In my previous post I introduced Kubernetes Pods, the basic building block of the Kubernetes ecosystem. In that post I discussed what a Pod is, how it fits into the Kubernetes system, and how to create, view, and delete a Pod. While it’s important to understand what a Pod is, it is not considered good practice to deploy Pods directly to perform tasks. This is because Naked Pods (Pods not bound to other objects) won’t be rescheduled in the event of a node failure. Instead, you should deploy higher-level abstractions that incorporate Pods.
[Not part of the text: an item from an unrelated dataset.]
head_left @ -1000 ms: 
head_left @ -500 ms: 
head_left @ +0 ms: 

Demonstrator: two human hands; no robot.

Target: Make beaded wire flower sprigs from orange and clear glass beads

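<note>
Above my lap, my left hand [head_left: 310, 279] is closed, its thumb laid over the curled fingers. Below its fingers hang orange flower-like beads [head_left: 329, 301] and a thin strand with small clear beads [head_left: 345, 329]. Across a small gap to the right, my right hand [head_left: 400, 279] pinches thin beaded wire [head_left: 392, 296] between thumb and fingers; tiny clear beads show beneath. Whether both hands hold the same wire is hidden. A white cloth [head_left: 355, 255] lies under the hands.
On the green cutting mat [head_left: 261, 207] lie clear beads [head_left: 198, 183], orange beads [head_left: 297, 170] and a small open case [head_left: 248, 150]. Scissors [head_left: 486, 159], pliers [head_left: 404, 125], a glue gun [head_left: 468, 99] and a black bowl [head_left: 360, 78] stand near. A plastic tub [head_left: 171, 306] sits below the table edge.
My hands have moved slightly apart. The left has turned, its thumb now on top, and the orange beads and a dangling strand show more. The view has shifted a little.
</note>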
In this post we’ll discuss Kubernetes Jobs, a higher-level abstraction for running batch processes. We’ll create Kubernetes Jobs to train a machine learning model and to perform batch inference.
What is a Job?
A Job is a Kubernetes controller that creates one or more Pods and ensures that a specified number of them successfully complete their workloads. When a Job is created, it creates and tracks the Pods that were specified in its configuration file. When a specified number of Pods complete, the Job is complete. If a Pod fails due to underlying node failure or reboot, the Job object will create a new Pod to take its place. This means that the application needs to handle the case when it’s restarted in a new Pod.
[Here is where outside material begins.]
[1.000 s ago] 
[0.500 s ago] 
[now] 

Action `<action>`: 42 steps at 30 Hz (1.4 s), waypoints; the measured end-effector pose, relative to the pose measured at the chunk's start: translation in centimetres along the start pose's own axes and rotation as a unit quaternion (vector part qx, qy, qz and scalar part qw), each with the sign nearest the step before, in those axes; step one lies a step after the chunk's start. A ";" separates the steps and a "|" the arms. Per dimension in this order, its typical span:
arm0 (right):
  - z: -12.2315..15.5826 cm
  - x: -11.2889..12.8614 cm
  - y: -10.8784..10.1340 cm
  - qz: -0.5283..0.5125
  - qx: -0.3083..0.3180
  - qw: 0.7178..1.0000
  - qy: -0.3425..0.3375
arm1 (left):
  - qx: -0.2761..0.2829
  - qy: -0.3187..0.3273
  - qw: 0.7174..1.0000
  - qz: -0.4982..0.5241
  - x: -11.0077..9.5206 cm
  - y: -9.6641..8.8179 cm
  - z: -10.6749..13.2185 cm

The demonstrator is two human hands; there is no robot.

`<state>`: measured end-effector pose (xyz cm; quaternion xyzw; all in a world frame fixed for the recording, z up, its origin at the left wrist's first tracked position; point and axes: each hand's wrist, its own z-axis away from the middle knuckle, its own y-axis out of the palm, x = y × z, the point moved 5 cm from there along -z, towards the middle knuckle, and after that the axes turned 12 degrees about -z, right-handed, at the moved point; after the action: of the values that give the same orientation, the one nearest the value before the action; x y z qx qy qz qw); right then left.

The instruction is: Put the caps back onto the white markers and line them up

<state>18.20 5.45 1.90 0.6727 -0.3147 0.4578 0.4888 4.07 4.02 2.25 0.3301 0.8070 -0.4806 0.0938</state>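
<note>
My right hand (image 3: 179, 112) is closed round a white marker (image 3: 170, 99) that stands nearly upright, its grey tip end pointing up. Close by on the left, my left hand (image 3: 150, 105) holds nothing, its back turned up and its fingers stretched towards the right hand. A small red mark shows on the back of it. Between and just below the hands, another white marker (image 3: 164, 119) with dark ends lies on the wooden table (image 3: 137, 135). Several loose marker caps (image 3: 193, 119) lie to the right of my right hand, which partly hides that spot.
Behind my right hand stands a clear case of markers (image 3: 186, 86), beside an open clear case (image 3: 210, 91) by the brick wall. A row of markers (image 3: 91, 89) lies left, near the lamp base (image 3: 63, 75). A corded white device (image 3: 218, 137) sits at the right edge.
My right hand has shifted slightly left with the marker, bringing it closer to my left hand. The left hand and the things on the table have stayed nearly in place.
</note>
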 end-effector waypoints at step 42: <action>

There are several different patterns that can be used to run Jobs. The simplest case is to create one Job that reliably runs one Pod to completion. The Job will only create additional Pods if a Pod fails. But Jobs can also support parallel processing. For instance, you can specify Pod completions, and the Job will ensure that Pods successfully terminate. You can even specify levels of parallelism so that multiple Pods can run at the same time or incorporate a work queue to set up a parallel processing system. In this case, a Job would launch multiple Pods, each which would pop data from the queue and perform some task.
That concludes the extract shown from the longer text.